» Data
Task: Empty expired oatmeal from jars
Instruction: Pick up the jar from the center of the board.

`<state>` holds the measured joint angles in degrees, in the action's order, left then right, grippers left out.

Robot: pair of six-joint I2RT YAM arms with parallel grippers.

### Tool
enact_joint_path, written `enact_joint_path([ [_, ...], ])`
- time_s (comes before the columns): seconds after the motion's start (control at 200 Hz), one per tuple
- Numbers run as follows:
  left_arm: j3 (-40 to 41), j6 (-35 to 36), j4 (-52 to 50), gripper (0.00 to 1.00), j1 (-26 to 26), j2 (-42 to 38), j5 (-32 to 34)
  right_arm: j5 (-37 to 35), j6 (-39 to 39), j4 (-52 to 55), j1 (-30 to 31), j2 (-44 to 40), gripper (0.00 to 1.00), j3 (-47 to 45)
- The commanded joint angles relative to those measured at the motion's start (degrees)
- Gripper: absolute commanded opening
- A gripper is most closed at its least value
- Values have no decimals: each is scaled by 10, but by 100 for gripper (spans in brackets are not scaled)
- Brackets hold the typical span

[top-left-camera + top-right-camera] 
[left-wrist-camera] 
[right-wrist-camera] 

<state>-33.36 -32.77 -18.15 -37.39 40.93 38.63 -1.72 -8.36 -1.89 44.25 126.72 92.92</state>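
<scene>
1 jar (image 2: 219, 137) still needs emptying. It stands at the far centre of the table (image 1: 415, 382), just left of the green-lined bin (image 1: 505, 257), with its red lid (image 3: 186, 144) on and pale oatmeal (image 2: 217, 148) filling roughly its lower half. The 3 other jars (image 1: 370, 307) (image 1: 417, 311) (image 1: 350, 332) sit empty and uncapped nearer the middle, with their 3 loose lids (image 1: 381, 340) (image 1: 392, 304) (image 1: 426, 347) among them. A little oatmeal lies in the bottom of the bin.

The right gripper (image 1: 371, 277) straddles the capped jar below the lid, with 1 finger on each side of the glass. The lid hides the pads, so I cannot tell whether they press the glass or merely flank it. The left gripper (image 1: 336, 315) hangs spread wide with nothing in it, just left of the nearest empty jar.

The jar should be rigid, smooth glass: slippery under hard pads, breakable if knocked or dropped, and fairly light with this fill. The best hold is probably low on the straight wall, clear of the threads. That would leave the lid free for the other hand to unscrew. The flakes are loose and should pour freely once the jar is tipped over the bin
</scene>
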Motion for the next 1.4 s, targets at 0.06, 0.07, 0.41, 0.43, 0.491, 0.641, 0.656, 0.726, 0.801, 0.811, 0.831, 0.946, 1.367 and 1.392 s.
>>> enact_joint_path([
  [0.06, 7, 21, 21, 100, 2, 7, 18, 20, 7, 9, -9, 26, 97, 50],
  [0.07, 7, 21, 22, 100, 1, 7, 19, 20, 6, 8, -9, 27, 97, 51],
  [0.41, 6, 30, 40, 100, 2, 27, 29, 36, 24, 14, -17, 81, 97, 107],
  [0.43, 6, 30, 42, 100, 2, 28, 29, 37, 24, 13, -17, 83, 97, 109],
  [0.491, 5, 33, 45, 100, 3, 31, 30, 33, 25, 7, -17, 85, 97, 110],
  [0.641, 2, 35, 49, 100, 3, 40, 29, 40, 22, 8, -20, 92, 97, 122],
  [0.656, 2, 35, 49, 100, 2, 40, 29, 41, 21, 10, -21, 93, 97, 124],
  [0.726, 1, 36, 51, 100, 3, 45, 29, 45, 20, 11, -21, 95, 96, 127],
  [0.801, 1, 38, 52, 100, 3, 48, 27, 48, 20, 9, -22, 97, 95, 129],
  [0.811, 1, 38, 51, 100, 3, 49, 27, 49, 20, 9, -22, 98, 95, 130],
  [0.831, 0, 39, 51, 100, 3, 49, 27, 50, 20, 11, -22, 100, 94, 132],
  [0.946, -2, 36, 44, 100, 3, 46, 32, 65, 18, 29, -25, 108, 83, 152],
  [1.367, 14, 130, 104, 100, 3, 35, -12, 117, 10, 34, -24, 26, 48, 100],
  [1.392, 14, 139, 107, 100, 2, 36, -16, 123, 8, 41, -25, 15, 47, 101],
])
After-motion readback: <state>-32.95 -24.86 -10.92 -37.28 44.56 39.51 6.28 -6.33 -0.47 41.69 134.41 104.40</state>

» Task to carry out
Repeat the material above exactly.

» Task result
Task: Empty expired oatmeal from jars
Instruction: Pick up the jar from the center of the board.

`<state>` holds the measured joint angles in degrees, in the action's order, left then right, grippers left out.

Robot: pair of six-joint I2RT YAM arms with parallel grippers.

### Tool
enact_joint_path, written `enact_joint_path([ [_, ...], ])`
- time_s (comes before the columns): seconds after the motion's start (control at 200 Hz), one per tuple
- Numbers run as follows:
  left_arm: j3 (-40 to 41), j6 (-35 to 36), j4 (-52 to 50), gripper (0.00 to 1.00), j1 (-26 to 26), j2 (-42 to 38), j5 (-32 to 34)
  right_arm: j5 (-37 to 35), j6 (-39 to 39), j4 (-52 to 55), j1 (-30 to 31), j2 (-44 to 40), gripper (0.00 to 1.00), j3 (-47 to 45)
- The commanded joint angles relative to those measured at the motion's start (degrees)
- Gripper: absolute commanded opening
- A gripper is most closed at its least value
- Values have no decimals: each is scaled by 10, but by 100 for gripper (spans in brackets are not scaled)
- Brackets hold the typical span

[top-left-camera + top-right-camera] 
[left-wrist-camera] 
[right-wrist-camera] 

<state>-33.36 -32.77 -18.15 -37.39 40.93 38.63 -1.72 -8.36 -1.89 44.25 126.72 92.92</state>
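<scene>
1 jar (image 2: 219, 137) still needs emptying. It stands at the far centre of the table (image 1: 415, 382), just left of the green-lined bin (image 1: 505, 257), with its red lid (image 3: 186, 144) on and pale oatmeal (image 2: 217, 148) filling roughly its lower half. The 3 other jars (image 1: 370, 307) (image 1: 417, 311) (image 1: 350, 332) sit empty and uncapped nearer the middle, with their 3 loose lids (image 1: 381, 340) (image 1: 392, 304) (image 1: 426, 347) among them. A little oatmeal lies in the bottom of the bin.

The right gripper (image 1: 371, 277) straddles the capped jar below the lid, with 1 finger on each side of the glass. The lid hides the pads, so I cannot tell whether they press the glass or merely flank it. The left gripper (image 1: 336, 315) hangs spread wide with nothing in it, just left of the nearest empty jar.

The jar should be rigid, smooth glass: slippery under hard pads, breakable if knocked or dropped, and fairly light with this fill. The best hold is probably low on the straight wall, clear of the threads. That would leave the lid free for the other hand to unscrew. The flakes are loose and should pour freely once the jar is tipped over the bin
</scene>
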Motion for the next 1.4 s, targets at 0.06, 0.07, 0.41, 0.43, 0.491, 0.641, 0.656, 0.726, 0.801, 0.811, 0.831, 0.946, 1.367 and 1.392 s.
>>> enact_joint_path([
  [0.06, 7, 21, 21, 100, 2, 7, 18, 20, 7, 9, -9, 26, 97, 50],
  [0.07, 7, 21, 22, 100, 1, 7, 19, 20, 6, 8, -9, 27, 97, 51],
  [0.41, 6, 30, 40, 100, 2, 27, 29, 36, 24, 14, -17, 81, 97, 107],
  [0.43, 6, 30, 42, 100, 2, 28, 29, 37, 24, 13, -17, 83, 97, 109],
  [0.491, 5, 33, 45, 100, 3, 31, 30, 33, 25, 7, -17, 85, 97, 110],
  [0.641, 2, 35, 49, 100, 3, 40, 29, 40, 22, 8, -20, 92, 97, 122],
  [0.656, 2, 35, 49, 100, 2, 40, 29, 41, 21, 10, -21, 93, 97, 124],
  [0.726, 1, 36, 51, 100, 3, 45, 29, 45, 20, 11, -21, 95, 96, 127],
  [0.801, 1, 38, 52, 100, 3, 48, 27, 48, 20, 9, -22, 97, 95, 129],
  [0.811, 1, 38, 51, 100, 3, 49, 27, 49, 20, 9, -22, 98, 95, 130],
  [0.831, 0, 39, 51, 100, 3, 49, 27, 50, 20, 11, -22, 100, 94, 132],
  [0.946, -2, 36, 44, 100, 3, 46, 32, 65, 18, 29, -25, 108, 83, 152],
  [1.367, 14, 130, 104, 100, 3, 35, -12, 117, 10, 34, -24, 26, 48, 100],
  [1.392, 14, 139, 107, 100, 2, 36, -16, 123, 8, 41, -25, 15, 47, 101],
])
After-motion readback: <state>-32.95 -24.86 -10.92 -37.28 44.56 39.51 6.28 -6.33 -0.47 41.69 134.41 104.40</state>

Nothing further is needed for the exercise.